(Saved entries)
━━━━━━━━━━━━━━━━━━━━
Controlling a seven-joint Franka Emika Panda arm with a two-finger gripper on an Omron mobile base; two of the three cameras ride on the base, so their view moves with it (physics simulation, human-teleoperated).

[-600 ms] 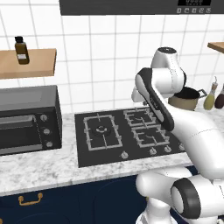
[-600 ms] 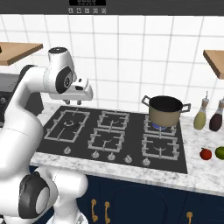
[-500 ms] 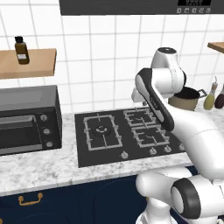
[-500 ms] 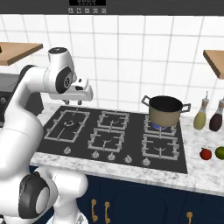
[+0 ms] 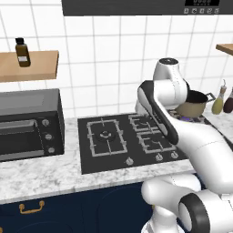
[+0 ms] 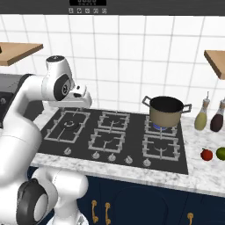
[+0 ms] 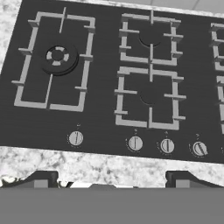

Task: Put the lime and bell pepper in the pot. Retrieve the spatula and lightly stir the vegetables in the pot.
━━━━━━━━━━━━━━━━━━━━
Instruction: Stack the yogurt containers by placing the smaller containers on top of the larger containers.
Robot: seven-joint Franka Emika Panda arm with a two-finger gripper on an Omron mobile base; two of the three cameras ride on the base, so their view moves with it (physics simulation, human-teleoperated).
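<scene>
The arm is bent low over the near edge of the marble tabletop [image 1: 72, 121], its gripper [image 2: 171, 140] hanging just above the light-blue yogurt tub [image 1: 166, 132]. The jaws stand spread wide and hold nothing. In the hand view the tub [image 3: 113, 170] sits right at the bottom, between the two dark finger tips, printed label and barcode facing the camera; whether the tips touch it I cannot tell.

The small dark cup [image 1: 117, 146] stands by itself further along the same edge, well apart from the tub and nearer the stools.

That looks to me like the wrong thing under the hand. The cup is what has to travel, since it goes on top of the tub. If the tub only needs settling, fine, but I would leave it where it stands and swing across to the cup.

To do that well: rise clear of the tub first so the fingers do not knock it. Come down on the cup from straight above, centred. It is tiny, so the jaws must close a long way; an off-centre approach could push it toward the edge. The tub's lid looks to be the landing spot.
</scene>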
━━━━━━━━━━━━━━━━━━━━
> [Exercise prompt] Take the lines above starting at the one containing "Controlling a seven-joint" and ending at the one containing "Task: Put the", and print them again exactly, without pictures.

> [Solution to this task]
Controlling a seven-joint Franka Emika Panda arm with a two-finger gripper on an Omron mobile base; two of the three cameras ride on the base, so their view moves with it (physics simulation, human-teleoperated).

[-600 ms] 
[-600 ms] 
[-500 ms] 
[-500 ms] 
[+0 ms] 
[+0 ms] 
[+0 ms] 

Task: Put the lime and bell pepper in the pot. Retrieve the spatula and lightly stir the vegetables in the pot.

No other output belongs to this answer.